THE INPUT

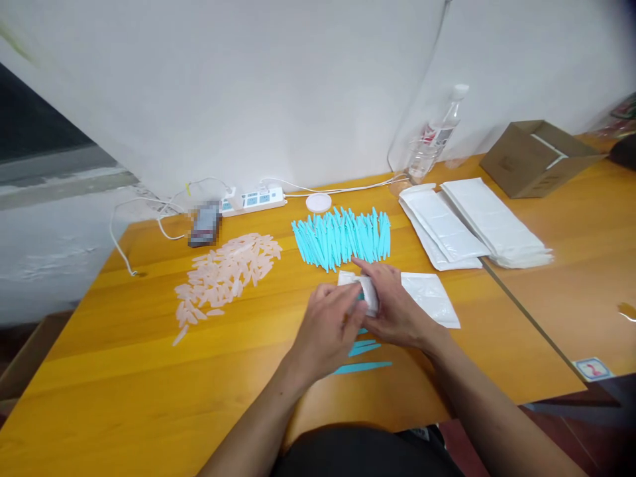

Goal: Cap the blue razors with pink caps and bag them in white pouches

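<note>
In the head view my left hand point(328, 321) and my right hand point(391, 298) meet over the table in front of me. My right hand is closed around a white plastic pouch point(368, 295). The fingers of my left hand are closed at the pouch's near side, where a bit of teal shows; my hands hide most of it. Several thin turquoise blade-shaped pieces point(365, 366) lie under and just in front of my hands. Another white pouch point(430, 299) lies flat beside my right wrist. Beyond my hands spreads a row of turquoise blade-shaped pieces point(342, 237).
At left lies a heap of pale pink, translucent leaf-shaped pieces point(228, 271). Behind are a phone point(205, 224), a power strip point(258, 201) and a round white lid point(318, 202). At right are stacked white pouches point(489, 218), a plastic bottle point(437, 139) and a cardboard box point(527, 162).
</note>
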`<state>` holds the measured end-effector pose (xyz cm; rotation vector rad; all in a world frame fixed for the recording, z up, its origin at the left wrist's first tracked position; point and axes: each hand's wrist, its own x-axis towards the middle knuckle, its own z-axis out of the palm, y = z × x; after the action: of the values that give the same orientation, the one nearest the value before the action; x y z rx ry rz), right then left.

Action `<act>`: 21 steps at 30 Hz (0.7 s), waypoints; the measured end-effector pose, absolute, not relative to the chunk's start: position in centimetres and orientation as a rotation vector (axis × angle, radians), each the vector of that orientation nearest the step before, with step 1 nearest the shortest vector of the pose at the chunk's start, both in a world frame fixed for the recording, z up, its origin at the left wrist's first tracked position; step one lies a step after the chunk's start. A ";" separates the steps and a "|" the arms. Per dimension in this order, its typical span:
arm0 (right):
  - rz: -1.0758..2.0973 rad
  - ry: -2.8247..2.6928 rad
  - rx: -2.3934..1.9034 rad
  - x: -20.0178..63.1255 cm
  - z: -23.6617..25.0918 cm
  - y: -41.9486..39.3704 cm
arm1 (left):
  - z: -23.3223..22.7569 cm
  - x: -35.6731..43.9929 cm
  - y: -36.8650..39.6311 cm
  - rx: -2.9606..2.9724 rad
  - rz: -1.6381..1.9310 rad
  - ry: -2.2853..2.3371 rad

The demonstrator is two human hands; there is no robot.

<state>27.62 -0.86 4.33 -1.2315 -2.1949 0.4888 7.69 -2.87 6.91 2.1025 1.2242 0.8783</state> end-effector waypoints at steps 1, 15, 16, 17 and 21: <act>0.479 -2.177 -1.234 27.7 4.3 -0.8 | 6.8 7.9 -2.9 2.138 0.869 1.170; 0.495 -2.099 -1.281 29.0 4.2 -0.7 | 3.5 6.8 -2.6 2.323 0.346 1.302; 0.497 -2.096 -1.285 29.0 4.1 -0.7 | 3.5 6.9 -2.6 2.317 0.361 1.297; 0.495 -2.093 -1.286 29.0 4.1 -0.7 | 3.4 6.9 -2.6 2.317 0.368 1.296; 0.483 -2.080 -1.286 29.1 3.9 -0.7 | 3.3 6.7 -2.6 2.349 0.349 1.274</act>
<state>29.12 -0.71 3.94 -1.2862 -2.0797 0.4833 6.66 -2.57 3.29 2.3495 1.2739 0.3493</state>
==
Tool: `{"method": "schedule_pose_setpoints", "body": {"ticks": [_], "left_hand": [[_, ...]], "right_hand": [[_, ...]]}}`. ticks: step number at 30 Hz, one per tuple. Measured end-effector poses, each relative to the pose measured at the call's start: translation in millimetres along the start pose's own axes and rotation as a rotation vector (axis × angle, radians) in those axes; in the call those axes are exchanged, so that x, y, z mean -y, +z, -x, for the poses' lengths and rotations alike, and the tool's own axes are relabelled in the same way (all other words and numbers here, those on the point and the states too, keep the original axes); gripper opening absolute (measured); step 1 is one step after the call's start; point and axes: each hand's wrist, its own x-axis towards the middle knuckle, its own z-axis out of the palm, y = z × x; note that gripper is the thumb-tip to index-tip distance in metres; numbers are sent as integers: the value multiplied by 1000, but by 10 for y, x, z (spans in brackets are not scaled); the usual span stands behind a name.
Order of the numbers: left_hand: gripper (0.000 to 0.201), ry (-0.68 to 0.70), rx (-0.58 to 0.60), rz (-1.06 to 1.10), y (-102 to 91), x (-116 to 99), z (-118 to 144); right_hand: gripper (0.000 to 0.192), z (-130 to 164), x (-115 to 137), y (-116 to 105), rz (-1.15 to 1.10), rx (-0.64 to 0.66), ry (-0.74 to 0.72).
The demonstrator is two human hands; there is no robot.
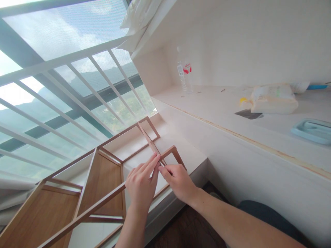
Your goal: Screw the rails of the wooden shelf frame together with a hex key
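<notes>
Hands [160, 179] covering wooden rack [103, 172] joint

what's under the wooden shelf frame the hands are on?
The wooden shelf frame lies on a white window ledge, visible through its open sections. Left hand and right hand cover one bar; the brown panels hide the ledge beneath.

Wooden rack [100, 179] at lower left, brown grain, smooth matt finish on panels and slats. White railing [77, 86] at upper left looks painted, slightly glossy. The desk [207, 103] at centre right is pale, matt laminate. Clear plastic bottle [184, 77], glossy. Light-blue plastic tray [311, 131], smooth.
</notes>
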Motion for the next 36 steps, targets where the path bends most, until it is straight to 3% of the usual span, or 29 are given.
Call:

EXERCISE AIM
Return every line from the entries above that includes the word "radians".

RESULT FOR THIS EXERCISE
Action `<act>`: 21 steps at 30 Hz (0.7 s), waypoints; the measured end-effector pose, absolute, not relative to the chunk's start: position in centimetres and orientation as a rotation vector (axis × angle, radians), each the vector of that orientation nearest the step before, with step 1 nearest the shortest vector of the pose at the chunk's start, both in a world frame fixed for the recording, z up, its origin at the left wrist's first tracked position; step one lies a step after the chunk's start. A ";" separates the steps and a "|" the arms. Per dimension in this order, its typical span:
Tool: `{"method": "schedule_pose_setpoints", "body": {"ticks": [_], "left_hand": [[_, ...]], "right_hand": [[_, ...]]}}`. ticks: step number at 30 Hz, one per tuple. Measured end-effector poses, each relative to the pose measured at the call's start: translation in millimetres along the start pose's own axes and rotation as a rotation vector (axis × angle, radians) in those axes; in the call those axes are exchanged, so that x, y, z mean -y, +z, -x, for the poses' lengths and rotations alike, and the tool's own axes are relabelled in the same way (all other words and numbers here, those on the point and the states too, keep the original axes); gripper opening absolute (measured); step 1 is one step after the call's start; point and axes: each hand's wrist, its own x-axis towards the middle knuckle, its own z-axis out of the palm, y = z × x; note that gripper is the thumb-tip to index-tip distance in metres; numbers are sent as integers: the value multiplied by 1000, but by 10 for y, x, z (spans in brackets are not scaled); the usual span stands behind a name.

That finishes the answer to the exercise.